Acinetobacter baumannii is a Gram-negative bacterium with high clinical relevance owing to the increase in the number of nosocomial infections caused by this pathogen, as well as its ability to develop resistance to most antimicrobial agents used by physicians [1]. Treatment of A. baumannii infections, especially those caused by multidrug-resistant (MDR) strains, is a major concern. In many areas of the world that have a high prevalence of MDR A. baumannii, few options of treatment are present, and last resort treatments such as colistin are no longer effective in an increasing number of cases, leading to a 28-day mortality of 43% in hospitalized patients with bacteremia, ventilator-associated or hospital acquired pneumonia, or urosepsis [2]. The number of antibiotics approved by the Food and Drug Administration (FDA) cannot keep pace with the resistance mechanisms acquired by A. baumannii. Therefore, the development of new strategic antimicrobial therapeutic approaches, like the use of non-antibiotics in combination with one of the scarce but clinically relevant antibiotics, has become an urgent need.

A therapeutic alternative for the treatment of infections by MDR A. baumannii is immune system modulation to improve the infection clearance. We previously demonstrated the efficacy of lysophosphatidylcholine (LPC), a phospholipid involved in the recruitment and stimulation of immune cells [3,4,5,6], as a preemptive treatment in murine peritoneal sepsis and pneumonia experimental models by susceptible and MDR A. baumannii strains [7]. Of note, LPC preemptive treatment in combination with colistin, tigecycline or imipenem has improved the in vivo antibacterial activity of these antimicrobials in murine experimental peritoneal sepsis and pneumonia by drug-susceptible and MDR A. baumannii [8]. In the same line, preemptive LPC treatment in combination with ceftazidime has potentiated the in vivo antibacterial activity of ceftazidime in these severe infection models by MDR Pseudomonas aeruginosa [9]. Recently, Yadav et al. reported that LPC in vitro potentiated the effect of a nonbactericidal concentration of polymexin B against the growth of Pseudomonas aeruginosa and Klebsiella pneumoniae [10]. They found that a combination of LPC with polymexin B made pores in the bacterial membrane and caused the degradation of DnaK, the regulator of protein folding [10].

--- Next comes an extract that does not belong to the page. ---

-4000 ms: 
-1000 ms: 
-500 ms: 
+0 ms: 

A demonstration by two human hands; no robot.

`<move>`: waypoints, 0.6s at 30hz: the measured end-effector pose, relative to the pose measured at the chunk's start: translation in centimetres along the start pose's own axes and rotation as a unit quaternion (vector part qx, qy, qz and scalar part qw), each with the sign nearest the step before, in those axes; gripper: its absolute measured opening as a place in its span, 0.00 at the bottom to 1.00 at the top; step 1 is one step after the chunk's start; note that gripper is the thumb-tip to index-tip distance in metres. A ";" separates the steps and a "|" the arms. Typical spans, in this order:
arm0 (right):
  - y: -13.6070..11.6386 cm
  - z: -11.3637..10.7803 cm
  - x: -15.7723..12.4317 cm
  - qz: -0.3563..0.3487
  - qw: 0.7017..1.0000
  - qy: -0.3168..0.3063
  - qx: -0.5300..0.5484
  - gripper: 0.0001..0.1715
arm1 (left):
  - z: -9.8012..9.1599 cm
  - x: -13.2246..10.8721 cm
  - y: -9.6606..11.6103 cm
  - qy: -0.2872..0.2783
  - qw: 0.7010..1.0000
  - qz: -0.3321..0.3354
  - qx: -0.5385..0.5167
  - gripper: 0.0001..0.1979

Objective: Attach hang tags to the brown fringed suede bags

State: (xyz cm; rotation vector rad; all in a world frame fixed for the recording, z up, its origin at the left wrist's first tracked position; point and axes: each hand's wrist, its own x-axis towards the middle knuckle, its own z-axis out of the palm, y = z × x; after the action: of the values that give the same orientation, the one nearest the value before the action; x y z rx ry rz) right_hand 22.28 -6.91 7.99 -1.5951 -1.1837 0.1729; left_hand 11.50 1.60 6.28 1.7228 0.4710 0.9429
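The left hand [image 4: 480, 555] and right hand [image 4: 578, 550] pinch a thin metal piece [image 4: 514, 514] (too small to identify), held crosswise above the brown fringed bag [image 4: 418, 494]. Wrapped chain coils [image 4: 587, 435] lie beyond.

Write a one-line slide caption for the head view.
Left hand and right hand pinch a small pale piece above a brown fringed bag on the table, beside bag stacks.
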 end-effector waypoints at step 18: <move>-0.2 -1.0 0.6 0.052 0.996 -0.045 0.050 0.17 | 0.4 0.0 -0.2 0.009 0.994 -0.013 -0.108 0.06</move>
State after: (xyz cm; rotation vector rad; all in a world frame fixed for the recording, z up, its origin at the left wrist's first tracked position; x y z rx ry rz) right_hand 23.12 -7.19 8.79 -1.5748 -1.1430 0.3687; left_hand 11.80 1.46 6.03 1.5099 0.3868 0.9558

Currently, there are no data regarding the efficacy of the direct treatment with LPC in combination with colistin after infection by MDR A. baumannii, and whether this combined treatment can equalize or improve the preemptive LPC treatment in combination with colistin against MDR A. baumannii. Therefore, the aim of this study was to evaluate the efficacy of the direct treatment with LPC in combination with colistin in murine experimental models of peritoneal sepsis and pneumonia by drug-susceptible and MDR clinical isolates of A. baumannii.

2. Materials and Methods

2.1. Bacterial Strains

Drug-susceptible A. baumannii (Ab9) and MDR A. baumannii (Ab186) (resistant to imipenem, tigecycline, ciprofloxacin and ceftazidime) clinical strains were used in this study [8]. Both strains were susceptible to colistin with an MIC of 0.5 mg/L. The MIC of LPC against both strains was >8.000 mg/L [8]. Ab9 was recovered from surgical wound exudates, and Ab186 was recovered from blood cultures; the strains belong to ST297 and ST2 (international clone II), respectively [8,11].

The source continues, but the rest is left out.